Prepararsi ai colloqui di lavoro è diventato un lavoro
Oggi avere un buon CV non basta per essere assunti. Per questo sono spuntati ovunque presunti esperti che ti aiutano ad avere il lavoro dei sogni. Ma servono davvero?
“Anni fa feci un colloquio che è durata quasi un’intera mattinata per un contratto part-time nel call center di un’azienda di assicurazioni: una follia. Ma fin quando ci saranno persone che avranno bisogno anche solo di un part-time perché non hanno altre entrate, queste aziende potranno permettersi di fare quello che vogliono”
racconta Michel.
Prepararsi ai colloqui di lavoro è oggi un’attività sempre più impegnativa, che richiede tempo, preparazione e, quindi, soldi. Sempre più persone, infatti, raccontano quanto sia difficile e stressante prepararsi ai colloqui: possono passare anche mesi prima di venire contattati da un’azienda per fare il primo colloquio, a cui spesso ne seguono altri, assieme ad altre prove, test e nuovi incontri conoscitivi. Un vero e proprio stillicidio, spesso in cambio di contratti precari e di paghe misere.

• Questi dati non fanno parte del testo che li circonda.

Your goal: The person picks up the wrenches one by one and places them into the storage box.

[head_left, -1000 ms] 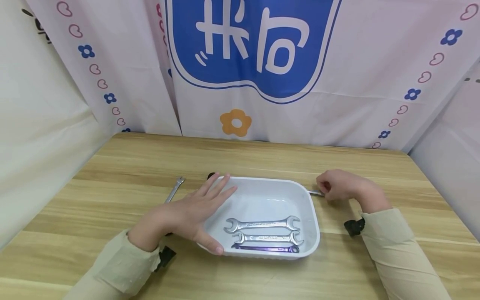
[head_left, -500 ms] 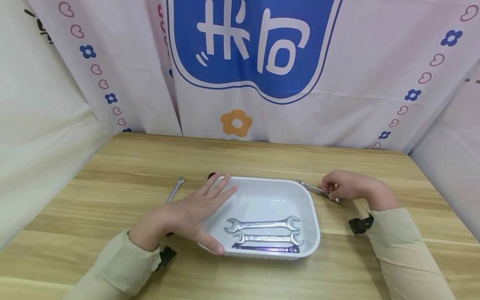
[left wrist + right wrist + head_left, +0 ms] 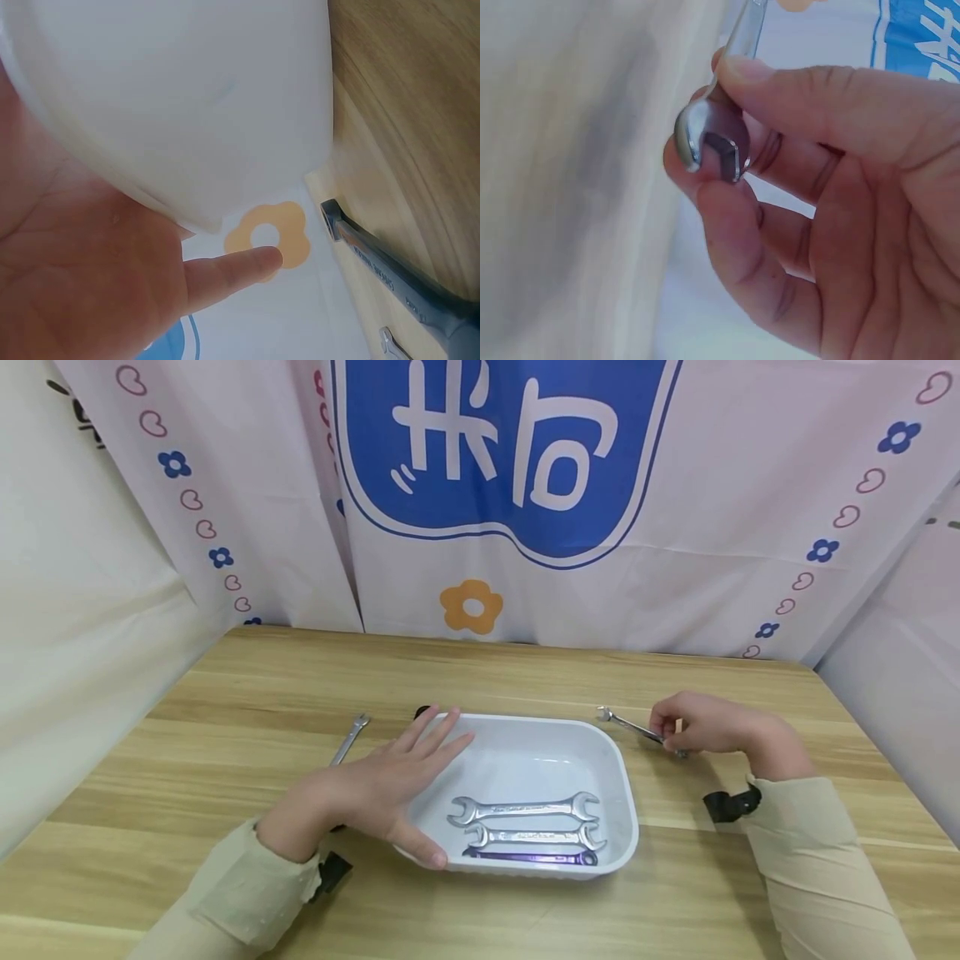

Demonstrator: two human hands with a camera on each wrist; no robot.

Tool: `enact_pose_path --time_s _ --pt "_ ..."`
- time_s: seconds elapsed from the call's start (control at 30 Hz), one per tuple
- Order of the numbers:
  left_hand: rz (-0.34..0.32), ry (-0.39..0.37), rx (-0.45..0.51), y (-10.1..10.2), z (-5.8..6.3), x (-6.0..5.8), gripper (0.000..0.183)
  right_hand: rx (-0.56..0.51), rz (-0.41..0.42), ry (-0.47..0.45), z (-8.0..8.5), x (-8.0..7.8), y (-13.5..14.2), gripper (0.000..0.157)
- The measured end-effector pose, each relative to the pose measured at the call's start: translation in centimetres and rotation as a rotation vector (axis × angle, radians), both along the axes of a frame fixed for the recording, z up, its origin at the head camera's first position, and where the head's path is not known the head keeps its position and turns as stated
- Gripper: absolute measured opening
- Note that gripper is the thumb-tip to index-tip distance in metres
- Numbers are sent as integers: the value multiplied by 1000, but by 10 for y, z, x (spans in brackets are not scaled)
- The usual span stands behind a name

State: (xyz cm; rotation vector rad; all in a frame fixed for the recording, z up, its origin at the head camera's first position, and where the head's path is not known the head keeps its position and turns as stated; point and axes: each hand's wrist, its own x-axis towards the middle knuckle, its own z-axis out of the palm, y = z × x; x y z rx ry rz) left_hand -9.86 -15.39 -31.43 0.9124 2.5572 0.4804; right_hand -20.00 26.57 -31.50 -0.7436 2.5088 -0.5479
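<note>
Okay, white printed backdrop [image 3: 735, 585] is hanging at the back, showing a blue emblem [image 3: 465, 502] with white characters. Wood-grain bench [image 3: 525, 918] is filling the lower part. Pale sleeves [image 3: 832, 868] are covering both forearms. White tray [image 3: 540, 735] is sitting mid-bench. Left hand [image 3: 390, 781] is resting on the tray's left end, fingers straight and splayed, thumb at the near rim. Right hand [image 3: 701, 724] is pinching with thumb and fingers, held piece listed last. Dark wrench [image 3: 397, 274] is lying beside the tray's left end, mostly hidden in the head view. Inside the tray, toward the near wall, three are lying roughly parallel: large silver wrench [image 3: 525, 810], second silver wrench [image 3: 536, 837], purplish wrench [image 3: 528, 858] nearest that wall. Slim silver wrench [image 3: 347, 745] is lying farther left on the bench, one end hidden by the left hand. Small silver wrench [image 3: 633, 727] is slanting just beside the tray's far right corner, the right hand gripping it near one forked end; bench contact, can't tell.
</note>
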Motion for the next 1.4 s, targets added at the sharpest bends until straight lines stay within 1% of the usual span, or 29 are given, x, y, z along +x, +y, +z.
enact_pose_path --time_s 0.2,0.3,0.63,0.83,0.93,1.03,1.23,1.4 --pt "11 1 -10 0 -1 0 130 9 -12 41 9 4 0 11" --pt "13 -1 -10 1 -1 -1 130 -6 -16 52 13 6 -1 11" --pt "16 -9 -11 1 -1 -1 131 -81 33 150 25 17 -11 8" --pt "15 -8 -7 1 -1 0 131 -95 85 251 32 22 -22 15" --pt "11 -4 -8 1 -1 -1 131 -113 116 281 33 25 -28 17" --pt "7 1 -8 1 -1 -1 131 -126 134 287 34 29 -34 18" --pt "1 9 -6 1 -2 -1 130 -156 160 261 36 35 -46 15" --pt "-1 11 -7 1 -2 -1 130 -186 199 248 32 37 -57 11"
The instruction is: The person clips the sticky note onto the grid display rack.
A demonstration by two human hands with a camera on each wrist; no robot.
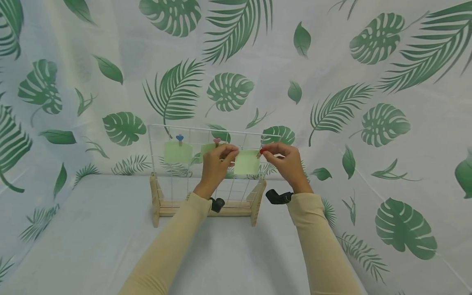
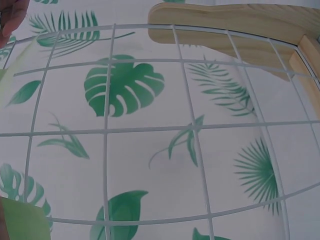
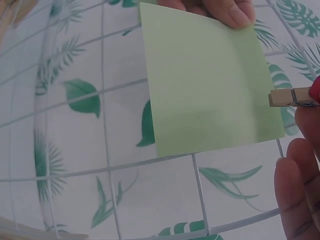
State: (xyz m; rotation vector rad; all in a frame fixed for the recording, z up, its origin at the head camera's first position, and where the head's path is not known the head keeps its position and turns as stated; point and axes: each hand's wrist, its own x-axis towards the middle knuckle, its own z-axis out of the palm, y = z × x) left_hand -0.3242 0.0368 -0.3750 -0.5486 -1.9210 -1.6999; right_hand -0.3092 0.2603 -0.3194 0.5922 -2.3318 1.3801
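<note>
My left hand (image 1: 216, 167) pinches one edge of a square light-green paper note (image 1: 246, 163) in front of a white wire grid (image 1: 230, 187). From the other side, my right hand (image 1: 289, 164) pinches a small wooden clothespin (image 3: 289, 97) with a red decoration at the tip of its handle. In the right wrist view the clothespin's nose overlaps the note's edge, and my left thumb (image 3: 239, 14) lies on the note. Two more green notes hang on the grid. One (image 1: 178, 153) has a blue-topped clip (image 1: 180, 138); the other (image 1: 206, 151), partly hidden by my left hand, has a pink-topped clip (image 1: 216, 141).
The grid stands upright in a wooden base (image 1: 167, 211) with a side post at each end, on a white-covered table (image 1: 92, 241). A white curtain with green leaf prints (image 1: 273, 82) hangs behind and around it. Black wrist cameras (image 1: 277, 197) jut out at both wrists.
</note>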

Da una parte, infatti, le pretese delle aziende sono sempre più alte, la competizione feroce, le competenze richieste tantissime e i posti disponibili pochi. Dall’altra, le garanzie offerte dalle stesse aziende sono sempre meno e gli stipendi non corrispondono spesso alla mansione richiesta o alla posizione per cui ci si candida.
Ne è un esempio la storia di Marco (nome di fantasia), che qualche mese fa si era candidato per una posizione aperta da una nota azienda nel campo del non profit.
La figura ricercata si sarebbe occupata di creare da zero un ufficio all'interno dell'organizzazione, il cui obiettivo sul lungo termine era la sostenibilità economica dell'organizzazione stessa. Dopo tre colloqui, per un totale di circa 5 ore, e oltre a tutta la preparazione che è servita per arrivare pronto (ho ancora gli schemi), mi è stato offerto un co.co.co, per un monte ore corrispondenti al part time, per 12 mesi. In totale 9600 euro lordi, ovvero 800 euro lordi al mese. Ho rifiutato l'offerta e sono andato avanti, rispondendo ai recruiter che da un'organizzazione come la loro mi sarei aspettato una proposta più seria e dignitosa. Che io sappia, ad oggi non hanno trovato nessuno”.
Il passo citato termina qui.